#### Task to complete:
Say nothing but the number of lines below in which the string "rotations" appears.

:: Recorded data

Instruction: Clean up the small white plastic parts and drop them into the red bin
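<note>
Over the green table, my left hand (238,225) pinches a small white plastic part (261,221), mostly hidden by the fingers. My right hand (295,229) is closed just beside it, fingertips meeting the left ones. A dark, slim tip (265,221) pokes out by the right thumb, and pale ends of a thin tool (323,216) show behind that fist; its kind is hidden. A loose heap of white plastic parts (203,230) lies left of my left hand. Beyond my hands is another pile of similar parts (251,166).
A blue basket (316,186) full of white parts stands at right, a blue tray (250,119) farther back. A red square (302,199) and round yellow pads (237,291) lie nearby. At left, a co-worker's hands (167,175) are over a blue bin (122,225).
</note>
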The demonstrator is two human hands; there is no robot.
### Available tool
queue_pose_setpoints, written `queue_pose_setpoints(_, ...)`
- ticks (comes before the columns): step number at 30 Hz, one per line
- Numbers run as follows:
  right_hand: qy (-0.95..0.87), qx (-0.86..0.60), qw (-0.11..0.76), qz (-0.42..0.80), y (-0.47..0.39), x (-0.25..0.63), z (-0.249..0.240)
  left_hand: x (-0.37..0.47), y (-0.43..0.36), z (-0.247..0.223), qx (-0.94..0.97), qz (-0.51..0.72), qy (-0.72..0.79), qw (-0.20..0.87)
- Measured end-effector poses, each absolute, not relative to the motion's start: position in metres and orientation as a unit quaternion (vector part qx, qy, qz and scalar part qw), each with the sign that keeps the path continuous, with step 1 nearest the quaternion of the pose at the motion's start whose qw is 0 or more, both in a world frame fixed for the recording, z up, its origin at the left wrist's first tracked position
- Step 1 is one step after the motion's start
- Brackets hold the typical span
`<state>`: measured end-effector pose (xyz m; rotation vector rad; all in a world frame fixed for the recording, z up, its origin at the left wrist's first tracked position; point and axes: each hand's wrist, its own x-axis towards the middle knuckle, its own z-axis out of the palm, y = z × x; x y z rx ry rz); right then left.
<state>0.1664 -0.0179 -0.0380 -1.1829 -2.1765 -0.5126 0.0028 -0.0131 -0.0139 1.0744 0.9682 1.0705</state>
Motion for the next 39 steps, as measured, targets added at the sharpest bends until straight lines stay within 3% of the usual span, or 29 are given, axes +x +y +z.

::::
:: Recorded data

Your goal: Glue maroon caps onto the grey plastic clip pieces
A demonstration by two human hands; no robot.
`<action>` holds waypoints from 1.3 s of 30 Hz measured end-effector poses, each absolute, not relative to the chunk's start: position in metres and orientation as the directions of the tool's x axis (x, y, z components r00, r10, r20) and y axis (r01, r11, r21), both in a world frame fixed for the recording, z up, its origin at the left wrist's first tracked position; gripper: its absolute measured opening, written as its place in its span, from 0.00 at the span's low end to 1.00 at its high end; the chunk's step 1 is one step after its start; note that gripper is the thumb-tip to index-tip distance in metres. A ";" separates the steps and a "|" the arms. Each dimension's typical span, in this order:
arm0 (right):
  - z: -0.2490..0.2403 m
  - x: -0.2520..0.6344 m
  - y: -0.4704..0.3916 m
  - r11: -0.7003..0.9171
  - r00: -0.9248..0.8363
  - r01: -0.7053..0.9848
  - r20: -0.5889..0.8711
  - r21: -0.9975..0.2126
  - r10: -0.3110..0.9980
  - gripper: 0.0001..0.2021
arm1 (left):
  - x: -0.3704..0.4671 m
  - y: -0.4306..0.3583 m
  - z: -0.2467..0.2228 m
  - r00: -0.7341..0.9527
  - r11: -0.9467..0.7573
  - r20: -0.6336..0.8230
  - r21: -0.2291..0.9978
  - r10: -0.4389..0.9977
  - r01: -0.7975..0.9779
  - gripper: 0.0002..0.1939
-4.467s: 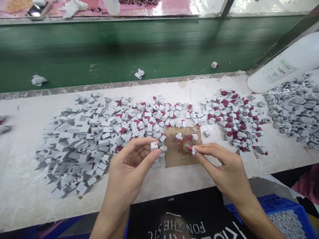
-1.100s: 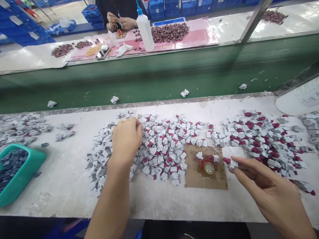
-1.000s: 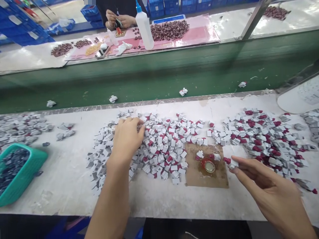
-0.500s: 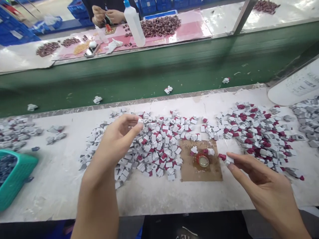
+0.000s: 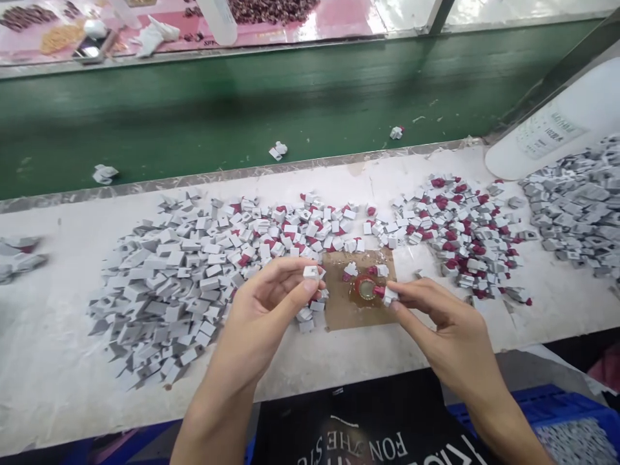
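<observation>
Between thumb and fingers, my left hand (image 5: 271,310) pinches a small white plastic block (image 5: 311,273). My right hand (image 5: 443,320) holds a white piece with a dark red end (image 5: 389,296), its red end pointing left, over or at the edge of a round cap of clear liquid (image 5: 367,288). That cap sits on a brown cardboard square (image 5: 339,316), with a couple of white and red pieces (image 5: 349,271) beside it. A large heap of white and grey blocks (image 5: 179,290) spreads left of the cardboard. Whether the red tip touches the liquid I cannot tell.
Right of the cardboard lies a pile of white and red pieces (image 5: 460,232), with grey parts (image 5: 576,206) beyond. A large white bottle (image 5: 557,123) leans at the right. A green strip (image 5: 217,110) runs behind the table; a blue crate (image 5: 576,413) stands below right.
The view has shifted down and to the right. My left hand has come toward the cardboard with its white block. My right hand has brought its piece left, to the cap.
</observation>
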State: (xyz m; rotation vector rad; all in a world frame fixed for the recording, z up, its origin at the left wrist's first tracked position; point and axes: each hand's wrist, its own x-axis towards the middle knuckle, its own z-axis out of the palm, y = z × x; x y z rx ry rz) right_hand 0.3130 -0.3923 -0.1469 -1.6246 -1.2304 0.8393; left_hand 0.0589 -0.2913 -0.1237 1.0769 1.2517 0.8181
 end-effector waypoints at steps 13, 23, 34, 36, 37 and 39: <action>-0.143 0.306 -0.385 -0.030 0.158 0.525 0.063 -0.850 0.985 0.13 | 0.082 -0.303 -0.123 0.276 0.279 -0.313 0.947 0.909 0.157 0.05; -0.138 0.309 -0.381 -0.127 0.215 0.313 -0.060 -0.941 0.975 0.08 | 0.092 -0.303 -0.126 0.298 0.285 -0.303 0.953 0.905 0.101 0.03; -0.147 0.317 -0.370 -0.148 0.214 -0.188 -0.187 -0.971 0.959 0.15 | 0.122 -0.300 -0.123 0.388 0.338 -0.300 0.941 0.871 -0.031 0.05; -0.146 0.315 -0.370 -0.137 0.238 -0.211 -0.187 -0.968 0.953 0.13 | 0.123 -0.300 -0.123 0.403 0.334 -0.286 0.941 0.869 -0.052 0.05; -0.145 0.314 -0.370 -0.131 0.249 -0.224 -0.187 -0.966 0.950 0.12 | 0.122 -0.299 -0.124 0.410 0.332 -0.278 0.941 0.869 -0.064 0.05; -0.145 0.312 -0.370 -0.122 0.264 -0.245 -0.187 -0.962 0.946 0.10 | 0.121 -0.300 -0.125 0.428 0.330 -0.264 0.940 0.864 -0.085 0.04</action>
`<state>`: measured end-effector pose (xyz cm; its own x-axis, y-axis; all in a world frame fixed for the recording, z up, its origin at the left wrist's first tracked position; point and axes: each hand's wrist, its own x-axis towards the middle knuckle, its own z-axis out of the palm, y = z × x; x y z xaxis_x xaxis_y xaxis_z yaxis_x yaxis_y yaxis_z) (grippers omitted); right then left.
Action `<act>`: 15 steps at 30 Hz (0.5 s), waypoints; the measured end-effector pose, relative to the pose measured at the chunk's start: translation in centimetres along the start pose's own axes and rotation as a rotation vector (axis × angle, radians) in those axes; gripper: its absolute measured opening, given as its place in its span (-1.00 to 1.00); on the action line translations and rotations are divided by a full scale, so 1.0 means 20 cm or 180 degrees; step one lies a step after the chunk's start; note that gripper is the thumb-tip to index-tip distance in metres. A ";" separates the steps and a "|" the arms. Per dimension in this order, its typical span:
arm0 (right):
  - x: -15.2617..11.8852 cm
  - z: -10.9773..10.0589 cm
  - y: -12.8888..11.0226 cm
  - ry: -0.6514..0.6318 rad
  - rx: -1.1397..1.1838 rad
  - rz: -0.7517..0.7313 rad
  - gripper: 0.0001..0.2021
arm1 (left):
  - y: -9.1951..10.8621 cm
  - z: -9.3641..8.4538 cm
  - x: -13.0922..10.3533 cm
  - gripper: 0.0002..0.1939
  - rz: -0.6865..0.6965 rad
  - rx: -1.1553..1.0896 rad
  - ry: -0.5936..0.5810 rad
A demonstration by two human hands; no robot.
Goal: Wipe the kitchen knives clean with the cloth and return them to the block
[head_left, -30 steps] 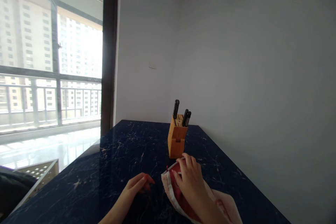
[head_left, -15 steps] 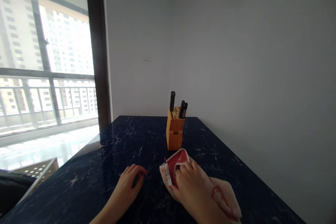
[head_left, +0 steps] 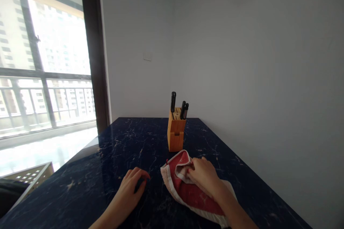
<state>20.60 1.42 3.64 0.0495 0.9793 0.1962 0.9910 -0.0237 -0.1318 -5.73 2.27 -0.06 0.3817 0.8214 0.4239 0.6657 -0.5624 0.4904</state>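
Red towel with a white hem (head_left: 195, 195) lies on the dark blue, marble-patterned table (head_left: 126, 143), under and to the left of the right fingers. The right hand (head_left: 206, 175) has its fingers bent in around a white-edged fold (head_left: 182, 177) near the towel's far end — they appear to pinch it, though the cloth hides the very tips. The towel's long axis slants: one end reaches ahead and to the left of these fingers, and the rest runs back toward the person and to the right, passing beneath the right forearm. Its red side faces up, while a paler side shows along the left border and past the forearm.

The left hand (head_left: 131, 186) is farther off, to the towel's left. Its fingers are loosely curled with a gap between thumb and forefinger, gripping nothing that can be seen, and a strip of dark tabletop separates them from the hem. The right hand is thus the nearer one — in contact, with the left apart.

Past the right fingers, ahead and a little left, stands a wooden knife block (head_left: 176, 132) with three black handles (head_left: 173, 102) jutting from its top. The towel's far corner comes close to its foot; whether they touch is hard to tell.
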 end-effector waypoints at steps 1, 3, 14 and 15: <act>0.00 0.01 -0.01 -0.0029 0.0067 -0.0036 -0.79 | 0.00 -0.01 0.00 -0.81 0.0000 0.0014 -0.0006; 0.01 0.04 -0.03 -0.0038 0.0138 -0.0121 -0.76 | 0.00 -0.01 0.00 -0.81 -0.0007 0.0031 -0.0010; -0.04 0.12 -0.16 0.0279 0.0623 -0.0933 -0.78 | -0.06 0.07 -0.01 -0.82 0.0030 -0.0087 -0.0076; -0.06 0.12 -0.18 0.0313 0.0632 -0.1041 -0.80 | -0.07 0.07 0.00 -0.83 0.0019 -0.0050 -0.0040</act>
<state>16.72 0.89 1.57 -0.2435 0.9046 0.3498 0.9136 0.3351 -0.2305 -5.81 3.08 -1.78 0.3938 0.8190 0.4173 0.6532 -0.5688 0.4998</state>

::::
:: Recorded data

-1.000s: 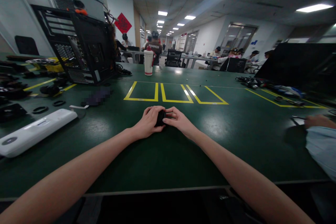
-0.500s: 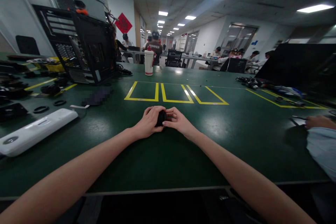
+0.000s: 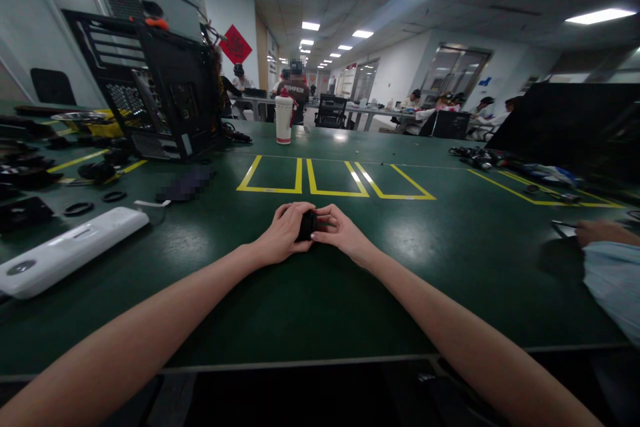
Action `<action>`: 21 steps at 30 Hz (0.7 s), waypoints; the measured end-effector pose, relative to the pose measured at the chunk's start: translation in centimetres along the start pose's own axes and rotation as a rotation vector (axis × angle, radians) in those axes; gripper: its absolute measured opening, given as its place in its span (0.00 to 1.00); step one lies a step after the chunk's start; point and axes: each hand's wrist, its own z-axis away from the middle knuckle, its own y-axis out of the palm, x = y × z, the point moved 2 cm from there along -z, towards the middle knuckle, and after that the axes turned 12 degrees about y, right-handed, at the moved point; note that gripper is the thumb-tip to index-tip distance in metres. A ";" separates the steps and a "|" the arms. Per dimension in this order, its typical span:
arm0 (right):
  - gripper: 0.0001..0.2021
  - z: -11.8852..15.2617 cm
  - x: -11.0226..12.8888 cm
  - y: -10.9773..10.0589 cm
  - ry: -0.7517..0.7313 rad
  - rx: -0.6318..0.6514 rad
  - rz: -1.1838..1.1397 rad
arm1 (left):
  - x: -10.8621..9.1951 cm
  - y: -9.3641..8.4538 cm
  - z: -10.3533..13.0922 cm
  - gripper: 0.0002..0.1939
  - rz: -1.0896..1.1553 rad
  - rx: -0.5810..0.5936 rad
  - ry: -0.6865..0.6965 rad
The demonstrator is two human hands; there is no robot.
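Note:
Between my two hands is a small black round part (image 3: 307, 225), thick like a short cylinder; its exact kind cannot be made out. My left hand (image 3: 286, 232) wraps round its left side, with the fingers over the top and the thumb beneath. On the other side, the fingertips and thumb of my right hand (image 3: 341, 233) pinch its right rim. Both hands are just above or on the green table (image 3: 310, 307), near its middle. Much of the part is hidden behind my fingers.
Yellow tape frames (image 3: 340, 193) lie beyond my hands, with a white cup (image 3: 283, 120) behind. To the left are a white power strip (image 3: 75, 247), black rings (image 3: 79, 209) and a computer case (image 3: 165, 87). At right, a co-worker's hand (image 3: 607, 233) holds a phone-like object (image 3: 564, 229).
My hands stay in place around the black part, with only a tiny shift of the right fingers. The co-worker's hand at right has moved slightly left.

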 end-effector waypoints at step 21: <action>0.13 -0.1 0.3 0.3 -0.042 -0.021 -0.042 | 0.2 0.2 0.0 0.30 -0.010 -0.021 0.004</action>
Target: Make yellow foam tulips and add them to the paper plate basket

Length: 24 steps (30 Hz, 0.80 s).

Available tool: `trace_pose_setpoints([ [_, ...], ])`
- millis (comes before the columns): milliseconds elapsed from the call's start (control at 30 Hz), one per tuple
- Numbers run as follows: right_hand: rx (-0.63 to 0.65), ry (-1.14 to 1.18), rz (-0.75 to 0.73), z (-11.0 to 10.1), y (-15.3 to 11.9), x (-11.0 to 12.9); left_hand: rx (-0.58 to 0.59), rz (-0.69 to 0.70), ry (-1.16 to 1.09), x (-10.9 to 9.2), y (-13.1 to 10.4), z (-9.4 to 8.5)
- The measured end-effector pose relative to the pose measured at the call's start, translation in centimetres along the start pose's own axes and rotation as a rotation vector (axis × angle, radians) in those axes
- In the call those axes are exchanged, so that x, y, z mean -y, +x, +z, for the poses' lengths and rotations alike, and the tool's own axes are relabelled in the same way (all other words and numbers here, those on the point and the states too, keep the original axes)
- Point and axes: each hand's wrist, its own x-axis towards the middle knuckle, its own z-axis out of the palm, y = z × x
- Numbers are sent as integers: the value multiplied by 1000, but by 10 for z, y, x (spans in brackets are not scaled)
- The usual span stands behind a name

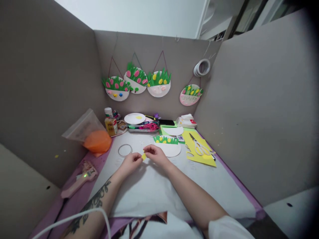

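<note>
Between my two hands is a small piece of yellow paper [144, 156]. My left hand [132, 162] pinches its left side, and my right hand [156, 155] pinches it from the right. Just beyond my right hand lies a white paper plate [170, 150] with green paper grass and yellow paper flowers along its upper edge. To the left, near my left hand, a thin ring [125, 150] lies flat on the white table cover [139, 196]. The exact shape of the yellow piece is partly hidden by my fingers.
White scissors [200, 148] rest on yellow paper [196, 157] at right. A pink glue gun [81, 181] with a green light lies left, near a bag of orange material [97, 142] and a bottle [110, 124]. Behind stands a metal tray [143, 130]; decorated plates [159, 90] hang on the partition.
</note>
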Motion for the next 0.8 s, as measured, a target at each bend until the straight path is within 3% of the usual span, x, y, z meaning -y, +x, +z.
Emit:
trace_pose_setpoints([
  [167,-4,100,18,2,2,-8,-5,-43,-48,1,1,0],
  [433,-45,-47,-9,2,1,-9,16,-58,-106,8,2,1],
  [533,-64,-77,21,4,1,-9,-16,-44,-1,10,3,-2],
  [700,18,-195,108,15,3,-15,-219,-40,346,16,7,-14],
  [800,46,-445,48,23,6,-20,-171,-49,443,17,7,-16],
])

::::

#### Written response:
2